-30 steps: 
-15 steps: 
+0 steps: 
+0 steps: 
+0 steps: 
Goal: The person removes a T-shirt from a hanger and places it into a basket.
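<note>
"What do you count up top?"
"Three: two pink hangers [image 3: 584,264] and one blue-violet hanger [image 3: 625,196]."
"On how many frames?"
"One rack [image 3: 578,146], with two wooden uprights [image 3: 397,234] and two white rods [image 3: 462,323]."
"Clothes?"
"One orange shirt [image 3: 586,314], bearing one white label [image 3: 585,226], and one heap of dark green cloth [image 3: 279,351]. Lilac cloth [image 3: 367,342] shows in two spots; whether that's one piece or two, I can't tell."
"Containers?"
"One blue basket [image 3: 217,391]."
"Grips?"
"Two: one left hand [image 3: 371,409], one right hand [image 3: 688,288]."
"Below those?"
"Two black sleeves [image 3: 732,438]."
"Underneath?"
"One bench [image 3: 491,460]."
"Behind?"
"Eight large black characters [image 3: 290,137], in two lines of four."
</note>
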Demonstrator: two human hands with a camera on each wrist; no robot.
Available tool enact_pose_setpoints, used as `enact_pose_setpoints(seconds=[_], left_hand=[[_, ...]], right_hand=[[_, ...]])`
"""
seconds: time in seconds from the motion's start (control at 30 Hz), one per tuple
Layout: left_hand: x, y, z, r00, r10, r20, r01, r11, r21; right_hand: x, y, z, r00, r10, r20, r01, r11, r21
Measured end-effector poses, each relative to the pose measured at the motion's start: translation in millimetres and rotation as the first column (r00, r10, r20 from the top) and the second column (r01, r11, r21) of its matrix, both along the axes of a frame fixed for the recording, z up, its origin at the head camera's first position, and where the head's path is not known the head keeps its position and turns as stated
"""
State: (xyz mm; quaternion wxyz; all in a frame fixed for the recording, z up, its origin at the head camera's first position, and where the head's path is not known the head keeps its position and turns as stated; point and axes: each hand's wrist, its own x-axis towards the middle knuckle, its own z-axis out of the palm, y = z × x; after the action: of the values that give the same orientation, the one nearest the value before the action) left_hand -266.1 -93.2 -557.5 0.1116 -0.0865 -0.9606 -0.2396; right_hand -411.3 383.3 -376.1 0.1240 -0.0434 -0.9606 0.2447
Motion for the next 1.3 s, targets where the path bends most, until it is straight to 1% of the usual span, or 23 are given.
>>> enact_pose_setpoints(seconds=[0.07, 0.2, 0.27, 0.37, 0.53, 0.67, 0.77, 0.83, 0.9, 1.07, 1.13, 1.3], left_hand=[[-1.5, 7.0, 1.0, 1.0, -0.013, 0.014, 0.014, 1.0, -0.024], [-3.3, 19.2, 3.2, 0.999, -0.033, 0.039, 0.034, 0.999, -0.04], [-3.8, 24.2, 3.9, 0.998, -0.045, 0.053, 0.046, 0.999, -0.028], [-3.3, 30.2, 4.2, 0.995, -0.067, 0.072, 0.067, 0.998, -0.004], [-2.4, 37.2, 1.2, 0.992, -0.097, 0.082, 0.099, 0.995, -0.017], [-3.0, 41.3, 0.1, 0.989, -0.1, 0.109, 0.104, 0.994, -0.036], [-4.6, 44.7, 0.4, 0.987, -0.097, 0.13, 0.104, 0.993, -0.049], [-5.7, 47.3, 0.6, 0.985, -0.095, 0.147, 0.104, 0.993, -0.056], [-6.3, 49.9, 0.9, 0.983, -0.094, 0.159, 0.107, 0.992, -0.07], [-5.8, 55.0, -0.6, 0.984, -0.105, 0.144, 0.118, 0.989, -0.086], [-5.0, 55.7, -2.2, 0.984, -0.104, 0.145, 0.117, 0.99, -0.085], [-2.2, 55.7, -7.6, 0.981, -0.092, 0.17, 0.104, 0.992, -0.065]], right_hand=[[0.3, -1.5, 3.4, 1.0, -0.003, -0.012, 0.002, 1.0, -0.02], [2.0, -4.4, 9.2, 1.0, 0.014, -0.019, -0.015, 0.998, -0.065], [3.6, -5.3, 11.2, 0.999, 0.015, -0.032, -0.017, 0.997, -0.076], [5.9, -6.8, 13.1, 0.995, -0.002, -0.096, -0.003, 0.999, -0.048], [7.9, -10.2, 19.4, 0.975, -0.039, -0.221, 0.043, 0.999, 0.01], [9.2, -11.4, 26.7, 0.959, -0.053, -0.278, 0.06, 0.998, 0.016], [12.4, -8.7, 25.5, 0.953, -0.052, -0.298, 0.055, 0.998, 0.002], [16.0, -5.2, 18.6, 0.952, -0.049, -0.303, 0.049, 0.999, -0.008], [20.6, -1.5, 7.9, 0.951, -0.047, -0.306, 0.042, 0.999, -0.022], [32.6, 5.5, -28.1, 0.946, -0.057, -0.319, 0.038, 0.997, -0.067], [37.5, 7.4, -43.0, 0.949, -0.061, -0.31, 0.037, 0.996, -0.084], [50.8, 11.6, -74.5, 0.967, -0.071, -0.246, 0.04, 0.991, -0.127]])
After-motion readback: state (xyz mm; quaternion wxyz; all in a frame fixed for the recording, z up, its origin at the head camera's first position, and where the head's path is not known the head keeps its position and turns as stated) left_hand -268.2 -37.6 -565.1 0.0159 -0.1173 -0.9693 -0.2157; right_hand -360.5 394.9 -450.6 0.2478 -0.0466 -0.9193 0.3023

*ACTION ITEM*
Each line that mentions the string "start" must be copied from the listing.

*ANSWER SECTION*
seconds: time in seconds from the motion's start (control at 30 Hz), one per tuple
Measured end-effector poses, each relative to the pose measured at the motion's start: translation in millimetres and rotation as the first column (r00, r10, r20 from the top) and the second column (r01, r11, r21) of its matrix, both along the axes of a frame fixed for the recording, z up, its origin at the head camera's first position, and where the head's path is not known the head keeps its position and turns as stated

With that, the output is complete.